More clinical trials on the safety of COVID-19 vaccines and how well they work in people who are pregnant are underway or planned. Vaccine manufacturers are also collecting and reviewing data from people in the completed clinical trials who received a vaccine and became pregnant during the trial.

V-safe provides quick and confidential health check-ins via text messages and web surveys so you can quickly and easily share with CDC how you or your dependent feel after getting a COVID-19 vaccine.

Talk to Your Healthcare Provider

If you are pregnant, talk to your healthcare provider about COVID-19 vaccination. While such a conversation might be helpful, it is not required before vaccination. You can receive a COVID-19 vaccine, including a booster shot, without any additional documentation from your healthcare professional.

Common Questions about Vaccination during Pregnancy

If you are pregnant and have questions about COVID-19 vaccine

If you would like to speak to someone about COVID-19 vaccination during pregnancy, you can contact MotherToBaby whose experts are available to answer questions in English or Spanish by phone or chat. The free and confidential service is available Monday–Friday, 8am–5pm (local time). To reach MotherToBaby:

  • Call 1-866-626-6847
  • Chat live or send an email MotherToBaby

People who are Breastfeeding

CDC recommends that people who are breastfeeding get vaccinated and stay up to date with their COVID-19 vaccines, including getting a COVID-19 booster shot when it’s time to get one.

Clinical trials for the COVID-19 vaccines currently used in the United States did not include people who were breastfeeding. Therefore, there are limited data available on the

  • Safety of COVID-19 vaccines in people who are breastfeeding
  • Effects of vaccination on the breastfed baby
  • Effects on milk production or excretion

COVID-19 vaccines cannot cause COVID-19 in anyone, including the mother or the baby. None of the COVID-19 vaccines contain live virus. Vaccines are effective at preventing COVID-19 in people who are breastfeeding. Recent reports have shown that breastfeeding people who have received mRNA COVID-19 vaccines have antibodies in their breastmilk, which could help protect their babies. More data are needed to determine what level of protection these antibodies might provide to the baby.16, 19-23

People Who Would Like to Have a Baby

CDC recommends that people who are trying to get pregnant now or might become pregnant in the future, as well as their partners, get vaccinated and stay up to date with their COVID-19 vaccines, including getting a COVID-19 booster shot when it’s time to get one.

Vaccine Side Effects

Side effects can occur after receiving any of the available COVID-19 vaccines, especially after the second dose for vaccines that require two doses or a booster.

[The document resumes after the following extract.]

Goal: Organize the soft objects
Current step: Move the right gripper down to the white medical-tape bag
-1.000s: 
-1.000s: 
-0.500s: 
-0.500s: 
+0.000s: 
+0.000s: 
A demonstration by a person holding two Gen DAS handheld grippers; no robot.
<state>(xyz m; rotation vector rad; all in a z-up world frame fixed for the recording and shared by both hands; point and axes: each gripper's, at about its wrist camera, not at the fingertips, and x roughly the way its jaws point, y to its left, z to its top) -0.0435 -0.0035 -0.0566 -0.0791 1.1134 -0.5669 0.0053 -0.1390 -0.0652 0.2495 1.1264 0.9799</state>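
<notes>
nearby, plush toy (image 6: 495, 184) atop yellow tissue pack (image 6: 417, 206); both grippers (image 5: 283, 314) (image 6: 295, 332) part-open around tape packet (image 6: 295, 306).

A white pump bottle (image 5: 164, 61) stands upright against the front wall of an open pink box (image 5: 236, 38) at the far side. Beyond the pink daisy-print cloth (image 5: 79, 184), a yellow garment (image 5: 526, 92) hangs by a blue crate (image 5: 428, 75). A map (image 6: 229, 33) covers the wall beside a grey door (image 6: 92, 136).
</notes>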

People who are pregnant have not reported different side effects from people who are not pregnant after vaccination with mRNA COVID-19 vaccines (Moderna and Pfizer-BioNTech vaccines). 1

  • Fever, for any reason, has been associated with adverse pregnancy outcomes.
  • Fever in pregnancy may be treated with acetaminophen as needed, in moderation, and in consultation with a healthcare provider.
  • Learn more at Possible Side Effects After Getting a COVID-19 Vaccine.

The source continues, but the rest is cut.